▶ **EXERCISE PROMPT**
The line with "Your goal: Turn", the line with "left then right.", and all lines between them in the material below: return these exactly, and no others.

:::

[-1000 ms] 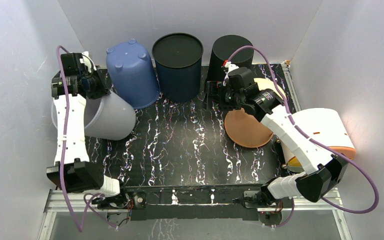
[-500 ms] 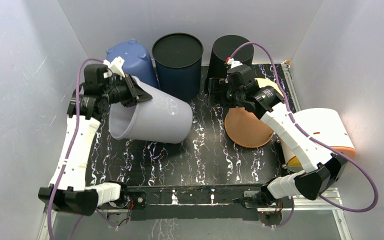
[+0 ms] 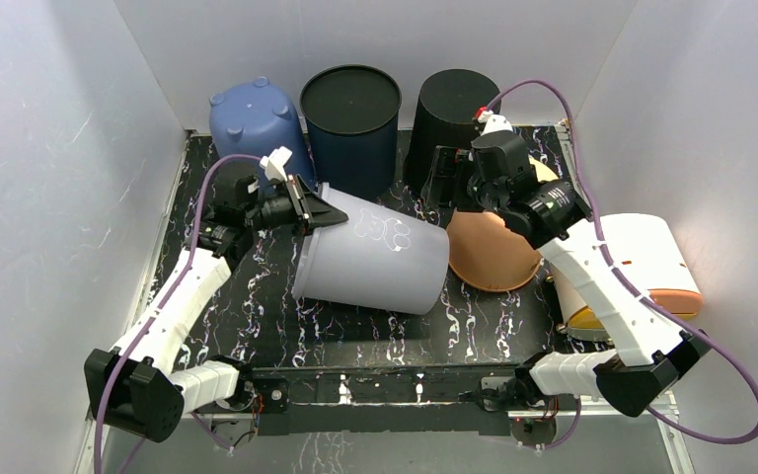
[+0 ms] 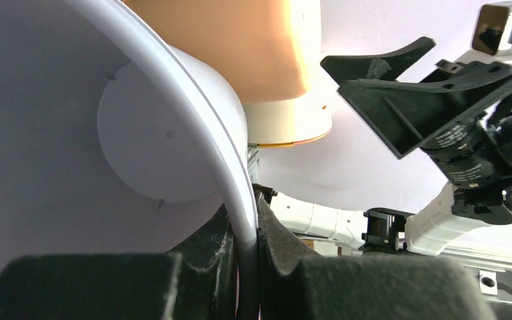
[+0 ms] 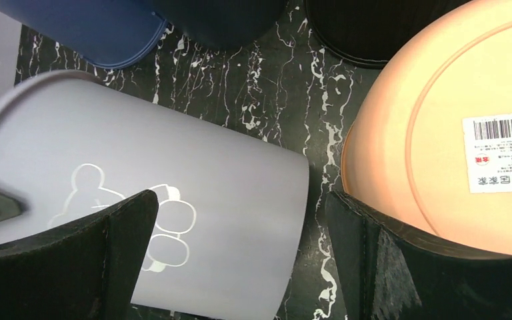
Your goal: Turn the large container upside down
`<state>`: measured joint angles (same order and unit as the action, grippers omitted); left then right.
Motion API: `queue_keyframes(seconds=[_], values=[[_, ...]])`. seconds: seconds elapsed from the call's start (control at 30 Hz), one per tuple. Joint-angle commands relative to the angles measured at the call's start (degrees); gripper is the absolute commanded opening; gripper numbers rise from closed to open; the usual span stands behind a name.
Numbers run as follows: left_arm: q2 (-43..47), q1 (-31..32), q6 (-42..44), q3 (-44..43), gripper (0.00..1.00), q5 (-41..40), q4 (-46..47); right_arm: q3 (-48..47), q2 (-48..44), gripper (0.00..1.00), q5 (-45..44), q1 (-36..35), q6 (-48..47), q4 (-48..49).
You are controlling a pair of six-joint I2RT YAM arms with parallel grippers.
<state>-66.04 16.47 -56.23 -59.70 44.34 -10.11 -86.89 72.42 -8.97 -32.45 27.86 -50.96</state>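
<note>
The large container [image 3: 375, 262] is a pale grey tub with a white outline drawing. It lies on its side in the middle of the table, mouth to the left and base to the right. My left gripper [image 3: 308, 212] is shut on its rim [image 4: 235, 190], one finger inside and one outside [image 4: 287, 247]. My right gripper [image 3: 446, 183] hangs open above the tub's base end [image 5: 240, 220]. Its black fingers [image 5: 100, 260] are spread wide, with nothing between them.
An orange tub [image 3: 489, 252] lies tipped just right of the grey one, label showing [image 5: 500, 153]. Behind stand an upturned blue tub [image 3: 257, 138], a navy one [image 3: 350, 123] and a black one [image 3: 454, 109]. A white bin with an orange rim [image 3: 642, 262] lies at the right edge.
My left arm has swung the grey tub from the left wall rightward to the table's middle, still gripping its rim. My right gripper has shifted slightly right and back, staying open.
</note>
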Motion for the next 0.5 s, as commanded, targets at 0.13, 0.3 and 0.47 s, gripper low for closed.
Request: queue_keyframes(seconds=[0.13, 0.3, 0.47], values=[[0.86, 0.72, 2.71, 4.76, 0.00, 0.07, 3.33, 0.40, -2.61, 0.98, 1.16, 0.37, 2.68, 2.76], [-0.85, 0.72, 9.60, 4.01, 0.39, -1.34, -4.35, 3.36, -3.97, 0.98, 4.66, 0.42, 3.96, 1.10], [-1.69, 0.67, 17.43, 1.15, 0.53, -5.44, -13.41, 9.23, -7.38, 0.98, 8.06, 0.40, 6.68, 0.95]])
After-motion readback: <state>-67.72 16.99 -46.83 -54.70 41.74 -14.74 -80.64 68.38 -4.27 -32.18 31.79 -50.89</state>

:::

▶ **ANSWER TO THE EXERCISE**
Your goal: Turn the large container upside down
`<state>`: measured joint angles (same order and unit as the action, grippers omitted); left then right.

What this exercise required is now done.